Substitute Trustees’ Sale: Commercial Office Building in NW Washington, DC
1129 20th St. NW. Washington, DC 20036
Under and by virtue of the power of sale contained in that certain Deed of Trust, Assignment of Leases and Rents, Security Agreement and Fixture Filing from 1129 20th Street NW Owner LLC (“Borrower”), dated as of December 22, 2020, and recorded with the District of Columbia Recorder of Deeds (“Land Records”) as Instrument No. 2020157918 for the benefit of CRED REIT HOLDCO TRS LLC, as modified or amended by that certain Omnibus Amendment to Deed of Trust and Assignment of Leases and Rents dated February 23, 2021 and recorded as Instrument No. 2021025000 among said Land Records, and as assigned to PREDF III Levered, LLC by that certain Assignment of Deed of Trust dated February 23, 2021 and recorded as Instrument No. 2021025001 among said Land Records, and as subsequently assigned to LIBERTY BUILDING OWNER, LLC (“Beneficiary”), by an Assignment of Deed of Trust, Assignment of Leases and Rents, Security Agreement and Fixture Filing dated June 11, 2024 in the Land Records as Instrument Number 2024054251 (collectively, the “Deed of Trust”), and that certain Notice of Foreclosure Sale of Real Property, which was recorded with the Recorder of Deeds on July 30, 2024 as Instrument No.: 2024070888 pursuant to Sections 42-815 and 42-818 of the D.C. Code, the holder of the indebtedness secured thereby, the Beneficiary, having appointed John T. Farnum and Jessica L. Duvall as Substitute Trustees by instrument duly executed, acknowledged and recorded among the Land Records as Instrument No. 2024055737, default having occurred under the terms of said Deed of Trust and at the request of the Beneficiary, the undersigned Substitute Trustees will offer the following property for sale at Public Auction. Sale to be held at the Offices of Alex Cooper Auctioneers, Inc., 4910 Massachusetts Avenue, NW, Suite 100, Washington, DC 20016 on September 5, 2024 at 11:30 AM.
PROPERTY DESCRIPTION (the “Real Estate”):
The land referred to herein below is situated in the District of Columbia, and described as follows:
Lot 75 in Square 117 in a subdivision made by Ralph L. Feltman and Ruth S. Feltman, as per plat recorded in Liber No. 154 at folio 17 in the Office of the Surveyor for the District of Columbia.
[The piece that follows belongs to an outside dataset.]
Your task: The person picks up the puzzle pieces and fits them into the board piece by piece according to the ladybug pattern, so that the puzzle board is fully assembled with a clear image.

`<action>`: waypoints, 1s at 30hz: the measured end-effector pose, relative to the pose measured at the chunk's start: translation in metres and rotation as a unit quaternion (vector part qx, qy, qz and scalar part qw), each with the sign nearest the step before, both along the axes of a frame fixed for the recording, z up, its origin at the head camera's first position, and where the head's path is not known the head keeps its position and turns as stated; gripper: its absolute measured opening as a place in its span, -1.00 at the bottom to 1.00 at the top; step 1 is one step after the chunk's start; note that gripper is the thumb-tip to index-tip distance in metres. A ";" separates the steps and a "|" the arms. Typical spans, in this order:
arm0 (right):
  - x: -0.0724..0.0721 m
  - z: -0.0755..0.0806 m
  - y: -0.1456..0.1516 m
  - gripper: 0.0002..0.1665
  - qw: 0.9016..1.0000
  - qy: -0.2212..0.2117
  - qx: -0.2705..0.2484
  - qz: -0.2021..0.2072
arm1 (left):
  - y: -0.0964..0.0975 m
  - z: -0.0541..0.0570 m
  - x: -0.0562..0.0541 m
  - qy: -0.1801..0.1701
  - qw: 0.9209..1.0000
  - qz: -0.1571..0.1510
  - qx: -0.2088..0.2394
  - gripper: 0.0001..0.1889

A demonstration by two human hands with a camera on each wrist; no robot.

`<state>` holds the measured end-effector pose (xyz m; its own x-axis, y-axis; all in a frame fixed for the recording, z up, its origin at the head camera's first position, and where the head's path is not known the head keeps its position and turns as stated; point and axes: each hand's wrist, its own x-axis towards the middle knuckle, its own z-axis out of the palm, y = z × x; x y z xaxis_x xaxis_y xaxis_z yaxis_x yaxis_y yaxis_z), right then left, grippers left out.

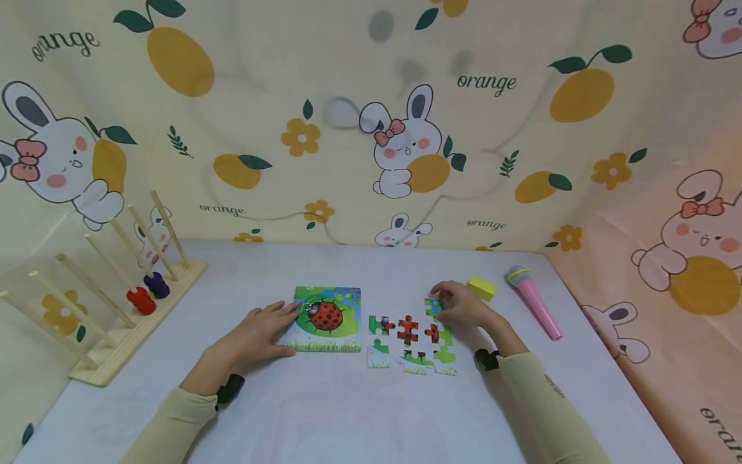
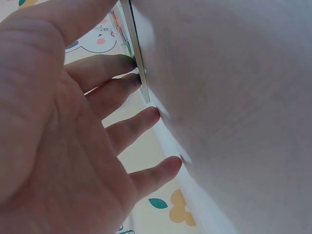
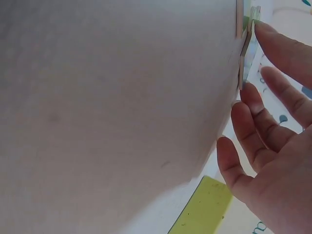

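A square ladybug picture board (image 1: 350, 338) lies flat on the table. My left hand (image 1: 262, 332) rests at its left side with fingers spread; in the left wrist view some fingertips (image 2: 129, 80) touch the board's edge. To the right lie loose ladybug puzzle pieces: a red centre piece (image 1: 408, 330), a left-side piece (image 1: 378, 324), a bottom-left piece (image 1: 379, 354) and several more. My right hand (image 1: 460, 303) holds a blue-and-green puzzle piece (image 1: 431, 307) at the top right of this group, its edge between thumb and fingers in the right wrist view.
A yellow block (image 1: 482, 289) lies just beyond my right hand, and a pink toy microphone (image 1: 536, 303) lies farther right. At the left stands a wooden peg rack (image 1: 124, 341) with red rings (image 1: 142, 301) and dark blue rings (image 1: 156, 285). A printed cloth (image 1: 261, 96) hangs behind the table.
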<state>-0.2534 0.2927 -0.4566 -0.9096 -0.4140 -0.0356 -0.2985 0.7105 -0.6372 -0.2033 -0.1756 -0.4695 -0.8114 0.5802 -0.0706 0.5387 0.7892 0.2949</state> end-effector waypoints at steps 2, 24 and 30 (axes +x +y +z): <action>0.001 0.001 -0.001 -0.49 1.000 -0.001 0.004 0.003 | 0.000 0.000 0.000 -0.001 1.000 0.001 0.000 -0.11; -0.001 0.004 -0.004 -0.53 0.999 0.000 0.030 0.013 | 0.000 -0.002 -0.001 -0.004 1.000 0.001 -0.002 -0.11; -0.003 0.006 -0.004 -0.54 1.000 -0.009 0.024 0.011 | 0.000 -0.001 0.000 -0.002 1.000 0.003 -0.001 -0.11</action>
NOTE: At the date hereof, the above-described property is known for assessment and taxation purposes with the Office of the Assessor for the District of Columbia as Lot 0075 at Square 0117.
Such property also being known as 1129 20th Street NW, Washington, DC 20036.
FIXTURES
Pursuant to the Deed of Trust and the UCC-1s recorded in Land Records as Instrument Nos. 2020157920, 2021009934, 2021025003 and 2024054252, Beneficiary holds a security interest and lien on all of the tangible and intangible assets of Borrower and will sell at public auction on the same date and at the same time and place, ALL OF THE FIXTURES of Borrower located on or about the Real Estate that is subject to the security interest and lien of Beneficiary and not owned by any third party.
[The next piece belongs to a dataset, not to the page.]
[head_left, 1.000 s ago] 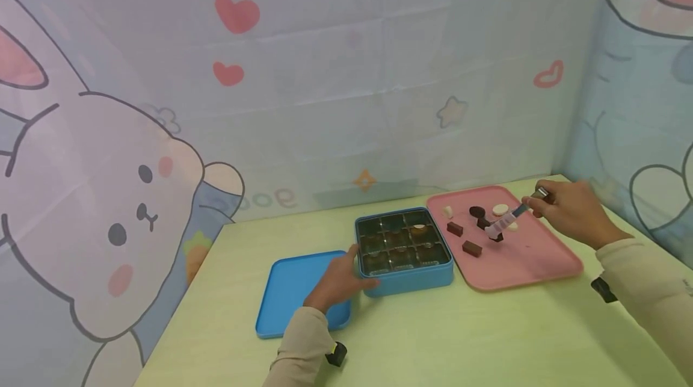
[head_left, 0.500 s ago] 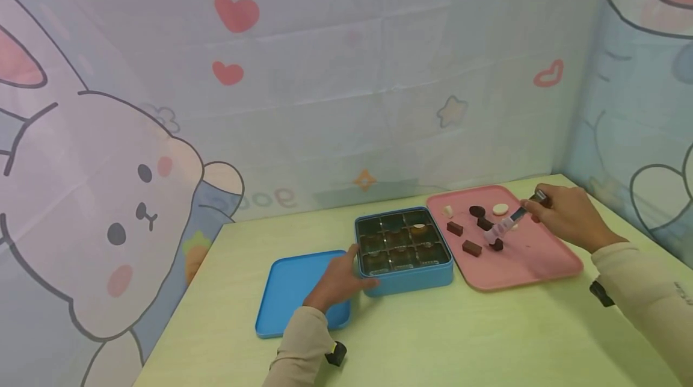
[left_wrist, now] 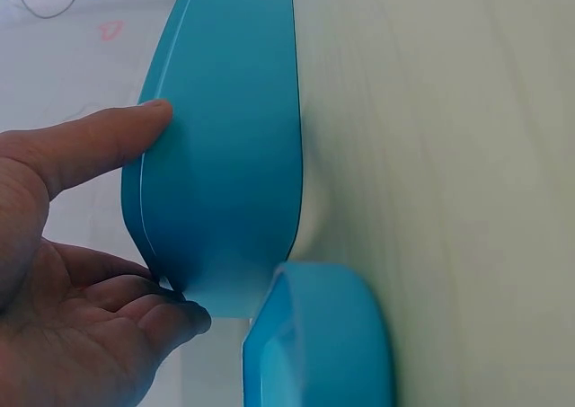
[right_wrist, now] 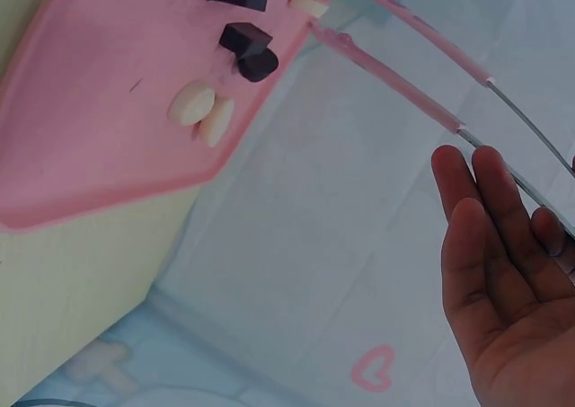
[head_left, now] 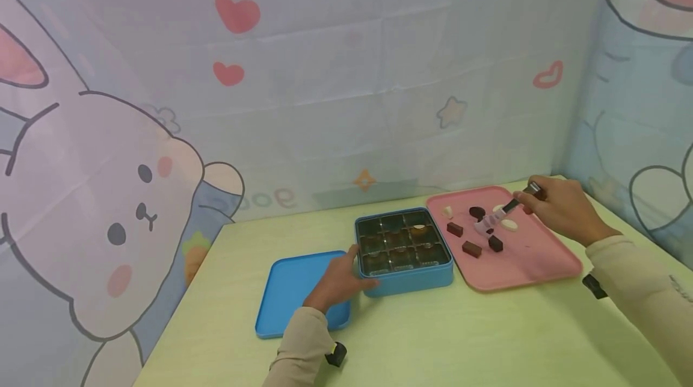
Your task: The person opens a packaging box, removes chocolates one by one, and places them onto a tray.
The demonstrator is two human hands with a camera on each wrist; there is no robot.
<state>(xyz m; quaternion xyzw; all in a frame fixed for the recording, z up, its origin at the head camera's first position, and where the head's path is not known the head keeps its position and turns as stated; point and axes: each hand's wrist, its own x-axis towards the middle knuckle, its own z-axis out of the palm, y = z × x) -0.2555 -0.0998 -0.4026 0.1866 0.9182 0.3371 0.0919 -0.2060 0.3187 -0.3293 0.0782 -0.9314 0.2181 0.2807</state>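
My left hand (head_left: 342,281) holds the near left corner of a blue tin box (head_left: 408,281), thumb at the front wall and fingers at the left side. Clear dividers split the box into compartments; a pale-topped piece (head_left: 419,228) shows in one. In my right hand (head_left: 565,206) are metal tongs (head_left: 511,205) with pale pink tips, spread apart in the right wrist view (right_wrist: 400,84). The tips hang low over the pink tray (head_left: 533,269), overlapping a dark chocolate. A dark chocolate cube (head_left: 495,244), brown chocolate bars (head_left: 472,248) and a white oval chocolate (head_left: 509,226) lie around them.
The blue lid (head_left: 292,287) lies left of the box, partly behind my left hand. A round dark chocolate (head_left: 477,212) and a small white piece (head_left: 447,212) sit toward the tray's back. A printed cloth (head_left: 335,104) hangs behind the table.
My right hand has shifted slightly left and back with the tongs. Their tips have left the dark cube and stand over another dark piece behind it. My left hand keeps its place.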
TOGETHER WITH any and all buildings, structures, improvements or appurtenances now erected on the Real Estate, including, without limitation, all equipment, apparatus, machinery and fixtures of any kind or character forming a part of said buildings, structures, improvements or appurtenances and located in, upon or about the Real Estate and any buildings thereon all as more particularly described in the Deed of Trust (collectively, the “Property”). The Property does not include any personal property owned by any tenants.
CONDITIONS OF SALE:
The Property will be sold in an “AS IS/WHERE IS” condition without any representations or express or implied warranties of any nature whatsoever. In particular, neither the Substitute Trustees nor the Beneficiary make any representation or warranty with respect to, without limitation: (1) the existence, nonexistence, or continued existence, validity, scope or nature of any zoning, land use, development, site plans, occupancy or other governmental permits or approvals; (2) fitness for any particular purpose or use; (3) flood zone designations; (4) compliance with any and all zoning or building laws, regulations and ordinances; (5) the fitness for habitation or the structural integrity or condition of any buildings or improvements; (6) ingress, egress or access to the Property or any portion thereof, whether vehicular, pedestrian or otherwise; (7) the rights of parties in possession, if any, or the existence, validity, terms, conditions or other matters with respect to any lease of all or any portion of the Property; (8) the existence of any security deposits or rental payments; (9) compliance with the Americans with Disabilities Act; or (10) the condition of the Property, either patent or latent, of any nature whatsoever, including environmental contamination.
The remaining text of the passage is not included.